Die Tage werden weitere Neuerungen folgen.

MFG


----------



## echo trialer (12. November 2008)

die kettenspanner sind nicht so gut geworden


aber die pedallen sind krank

MFG


----------



## Monty98 (12. November 2008)

hab die spanner auch (mein einziges TryAll/Koxx-Teil) und muss sagen.. ja.. die spannen halt 
vertrauen hab ich wenig, da sich der massive(re) nach den ersten paar mal spannen verbogen hat. also sobald es die trialtech beim jan gibt kommen die an Rad.


----------



## locdog (12. November 2008)

monty spanner sind vermutlich auch seeehr leicht, und funtzen ohne probleme


----------



## KermitB4 (12. November 2008)

Die Monty-Spanner wiegen laut Angabe: 8 Gramm 

Wäre natürlich auch eine möglichkeit gewesen, aber die sind etwas kleiner. Somit ist der Spannbereich auch geringer. Außerdem ists mir zu kompliziert bei Monty was zu bestellen. Beim Jan genügt ein Anruf und am nächsten Tag ists da.

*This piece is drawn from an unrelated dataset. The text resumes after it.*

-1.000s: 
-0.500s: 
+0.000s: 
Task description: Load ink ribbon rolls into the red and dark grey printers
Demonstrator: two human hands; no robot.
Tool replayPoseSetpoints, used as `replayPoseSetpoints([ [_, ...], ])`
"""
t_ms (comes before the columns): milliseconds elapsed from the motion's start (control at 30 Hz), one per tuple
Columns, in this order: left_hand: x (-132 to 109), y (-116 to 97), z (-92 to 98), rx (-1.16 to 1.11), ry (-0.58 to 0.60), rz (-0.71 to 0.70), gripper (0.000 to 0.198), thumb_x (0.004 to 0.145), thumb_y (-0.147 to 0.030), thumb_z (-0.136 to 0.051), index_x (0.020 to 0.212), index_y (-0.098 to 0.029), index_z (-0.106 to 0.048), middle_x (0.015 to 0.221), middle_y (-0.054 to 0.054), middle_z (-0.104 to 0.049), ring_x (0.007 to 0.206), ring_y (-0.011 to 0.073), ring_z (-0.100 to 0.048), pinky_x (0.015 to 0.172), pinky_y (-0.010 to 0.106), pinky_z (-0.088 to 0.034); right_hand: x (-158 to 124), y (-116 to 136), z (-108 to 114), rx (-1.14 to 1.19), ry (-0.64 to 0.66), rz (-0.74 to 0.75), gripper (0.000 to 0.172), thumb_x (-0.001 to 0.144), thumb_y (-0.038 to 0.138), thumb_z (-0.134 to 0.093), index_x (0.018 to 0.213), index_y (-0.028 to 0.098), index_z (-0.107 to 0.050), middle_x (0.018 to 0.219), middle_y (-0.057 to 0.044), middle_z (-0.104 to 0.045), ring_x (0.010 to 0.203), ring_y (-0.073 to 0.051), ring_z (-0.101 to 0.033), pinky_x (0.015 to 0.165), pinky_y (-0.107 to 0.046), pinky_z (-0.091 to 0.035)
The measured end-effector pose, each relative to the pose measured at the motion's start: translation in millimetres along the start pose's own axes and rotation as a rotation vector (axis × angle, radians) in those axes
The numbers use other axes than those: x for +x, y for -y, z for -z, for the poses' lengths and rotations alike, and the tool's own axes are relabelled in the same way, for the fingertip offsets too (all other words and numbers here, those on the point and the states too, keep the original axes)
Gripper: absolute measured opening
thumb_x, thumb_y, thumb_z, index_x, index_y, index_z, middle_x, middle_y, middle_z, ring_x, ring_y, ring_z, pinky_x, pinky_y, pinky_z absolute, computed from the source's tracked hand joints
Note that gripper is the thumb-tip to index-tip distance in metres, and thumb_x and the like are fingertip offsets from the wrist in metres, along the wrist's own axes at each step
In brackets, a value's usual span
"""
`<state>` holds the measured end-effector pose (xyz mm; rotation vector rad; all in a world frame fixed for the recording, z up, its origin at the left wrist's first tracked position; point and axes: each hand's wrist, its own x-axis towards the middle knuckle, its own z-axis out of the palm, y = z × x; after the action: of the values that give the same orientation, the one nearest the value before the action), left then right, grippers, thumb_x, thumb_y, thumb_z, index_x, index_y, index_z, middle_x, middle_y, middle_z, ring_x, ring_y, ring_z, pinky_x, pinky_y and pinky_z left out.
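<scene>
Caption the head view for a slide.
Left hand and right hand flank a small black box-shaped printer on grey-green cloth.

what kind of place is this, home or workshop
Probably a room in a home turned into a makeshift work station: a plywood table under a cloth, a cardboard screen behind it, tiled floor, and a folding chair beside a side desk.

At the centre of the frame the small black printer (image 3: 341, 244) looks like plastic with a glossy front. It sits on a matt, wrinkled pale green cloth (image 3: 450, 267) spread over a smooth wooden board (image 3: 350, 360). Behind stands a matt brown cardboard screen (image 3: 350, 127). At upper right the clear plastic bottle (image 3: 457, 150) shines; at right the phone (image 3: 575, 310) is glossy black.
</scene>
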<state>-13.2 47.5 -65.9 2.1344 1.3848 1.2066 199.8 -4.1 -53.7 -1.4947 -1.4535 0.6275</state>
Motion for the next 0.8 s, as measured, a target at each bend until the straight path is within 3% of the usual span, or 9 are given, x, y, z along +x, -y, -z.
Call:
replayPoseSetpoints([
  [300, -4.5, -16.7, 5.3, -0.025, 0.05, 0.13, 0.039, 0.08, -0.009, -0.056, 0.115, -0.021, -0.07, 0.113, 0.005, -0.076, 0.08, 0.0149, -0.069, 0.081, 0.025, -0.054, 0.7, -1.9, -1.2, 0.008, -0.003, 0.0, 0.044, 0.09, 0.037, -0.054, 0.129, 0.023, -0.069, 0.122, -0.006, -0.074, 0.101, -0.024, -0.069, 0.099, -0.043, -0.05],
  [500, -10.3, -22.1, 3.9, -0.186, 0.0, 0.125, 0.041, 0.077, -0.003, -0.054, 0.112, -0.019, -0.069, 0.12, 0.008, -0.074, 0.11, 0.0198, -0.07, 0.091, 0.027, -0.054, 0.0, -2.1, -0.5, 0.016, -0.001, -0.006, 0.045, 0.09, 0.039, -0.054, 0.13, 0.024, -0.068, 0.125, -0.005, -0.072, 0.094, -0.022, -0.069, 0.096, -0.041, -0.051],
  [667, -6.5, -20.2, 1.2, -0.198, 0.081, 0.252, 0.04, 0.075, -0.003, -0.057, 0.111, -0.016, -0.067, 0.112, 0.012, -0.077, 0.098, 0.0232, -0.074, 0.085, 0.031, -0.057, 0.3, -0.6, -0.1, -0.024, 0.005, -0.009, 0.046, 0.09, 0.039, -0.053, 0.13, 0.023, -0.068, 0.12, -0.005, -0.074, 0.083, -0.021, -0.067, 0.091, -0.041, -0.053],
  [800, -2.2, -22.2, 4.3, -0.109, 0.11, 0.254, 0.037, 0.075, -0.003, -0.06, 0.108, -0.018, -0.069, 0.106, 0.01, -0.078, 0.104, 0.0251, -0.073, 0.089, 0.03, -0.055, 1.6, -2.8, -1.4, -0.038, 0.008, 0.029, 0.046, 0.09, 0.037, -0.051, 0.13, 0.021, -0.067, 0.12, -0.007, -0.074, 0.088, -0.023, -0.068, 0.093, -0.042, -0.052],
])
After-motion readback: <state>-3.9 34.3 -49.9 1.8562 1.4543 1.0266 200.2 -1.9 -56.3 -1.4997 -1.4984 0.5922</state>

Die Pedalen halten immernoch bin eben noch mal etwas härter an die Sache ran gegangen. Geht problemlos - jetzt muss ich mir nur noch ein paar neue Materialien für die Verbesserung des Prototyps organisieren.

@ EchoTrialer: Die Spanner sind wie gesagt eine Fehlkonstruktion meinerseits... 

MFG


----------



## Smilymarco (12. November 2008)

KermitB4 schrieb:


> Was wiegen sie jetzt, Marco?
> 
> MFG



Um die 310 Gramm, ist aber keine digitale Anzeige, deswegen nur ein ca. Schätzwert


----------



## KermitB4 (12. November 2008)

Naja ganz werde ich da mit meinen VPs nicht hinkommen aber mal schauen wies wird.

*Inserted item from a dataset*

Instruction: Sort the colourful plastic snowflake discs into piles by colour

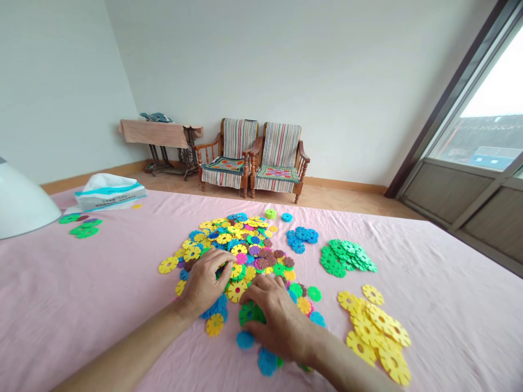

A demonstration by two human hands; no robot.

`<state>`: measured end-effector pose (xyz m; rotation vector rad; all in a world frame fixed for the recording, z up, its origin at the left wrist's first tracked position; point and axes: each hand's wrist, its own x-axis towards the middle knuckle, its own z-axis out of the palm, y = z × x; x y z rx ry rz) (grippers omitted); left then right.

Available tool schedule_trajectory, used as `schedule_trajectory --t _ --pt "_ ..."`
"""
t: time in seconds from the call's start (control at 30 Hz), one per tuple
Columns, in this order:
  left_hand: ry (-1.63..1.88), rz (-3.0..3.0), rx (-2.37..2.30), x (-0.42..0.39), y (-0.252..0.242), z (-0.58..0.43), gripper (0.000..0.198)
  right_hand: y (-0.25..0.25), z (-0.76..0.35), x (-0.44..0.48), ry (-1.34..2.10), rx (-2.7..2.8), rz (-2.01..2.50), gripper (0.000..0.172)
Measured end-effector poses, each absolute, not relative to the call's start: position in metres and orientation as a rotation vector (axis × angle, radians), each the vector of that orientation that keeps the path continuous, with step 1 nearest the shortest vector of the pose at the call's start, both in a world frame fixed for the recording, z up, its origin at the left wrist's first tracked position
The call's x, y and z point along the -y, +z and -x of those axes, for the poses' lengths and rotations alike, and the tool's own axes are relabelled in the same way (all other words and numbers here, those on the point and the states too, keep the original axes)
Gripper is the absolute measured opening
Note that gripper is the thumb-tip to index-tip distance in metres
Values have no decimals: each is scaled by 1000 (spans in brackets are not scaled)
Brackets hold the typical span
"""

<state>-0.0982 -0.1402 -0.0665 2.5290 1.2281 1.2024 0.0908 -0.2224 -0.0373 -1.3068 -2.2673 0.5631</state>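
Note:
A mixed pile of flower-shaped plastic discs (223, 238), yellow, blue, green, brown, pink and purple, spreads over the pink tablecloth. My left hand (207, 280) rests on the left side of the pile, fingers bent and thumb apart from them; its fingertips are partly hidden. Blue discs (216, 308) and a yellow-orange disc (214, 325) lie just below it. Over the pile's near edge is my right hand (280, 316), thumb and fingers parted around a green disc (250, 312), with no clear grip on it. A blue disc (245, 340) lies beside its thumb.
To the right are sorted groups of green discs (345, 257), yellow discs (378, 326) and blue discs (301, 238). A lime stack (270, 214) and a small blue stack (286, 217) stand behind. At left are a tissue pack (110, 193) and a white rounded object (24, 204).

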Motion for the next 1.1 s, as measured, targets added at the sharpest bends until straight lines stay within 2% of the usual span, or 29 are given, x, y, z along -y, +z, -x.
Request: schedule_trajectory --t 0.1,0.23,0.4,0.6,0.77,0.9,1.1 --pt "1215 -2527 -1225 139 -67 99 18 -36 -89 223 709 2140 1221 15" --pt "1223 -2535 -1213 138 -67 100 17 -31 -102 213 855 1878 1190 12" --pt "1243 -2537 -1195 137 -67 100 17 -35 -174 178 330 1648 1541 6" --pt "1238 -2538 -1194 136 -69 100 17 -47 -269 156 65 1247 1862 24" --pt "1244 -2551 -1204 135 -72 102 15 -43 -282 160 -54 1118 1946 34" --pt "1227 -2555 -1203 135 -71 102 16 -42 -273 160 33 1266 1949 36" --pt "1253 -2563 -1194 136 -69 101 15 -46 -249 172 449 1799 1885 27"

Gib mal ein Feedback nach einer längeren Testphase wegen der Achse.

Mal ne kleine Bitte an die Zweiradfraktion.

Hat einer mal ein Bild wo ein Kettenspanner im montierten Zustand zu sehen ist. Ich weiss nicht ob ich den richtig rum eingebaut habe.

Muss ich zum Spannen der Kette den Spanner nach unten drücken oder nach oben?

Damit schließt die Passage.